Print the data that follows exactly.

⟨

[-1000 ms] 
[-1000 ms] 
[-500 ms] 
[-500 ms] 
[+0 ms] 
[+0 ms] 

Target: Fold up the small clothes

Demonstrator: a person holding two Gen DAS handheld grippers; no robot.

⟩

▸ **Written answer**
[-1000 ms] 
[-1000 ms] 
[-500 ms] 
[-500 ms] 
[+0 ms] 
[+0 ms] 

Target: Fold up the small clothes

Demonstrator: a person holding two Gen DAS handheld grippers; no robot.

No more output is required.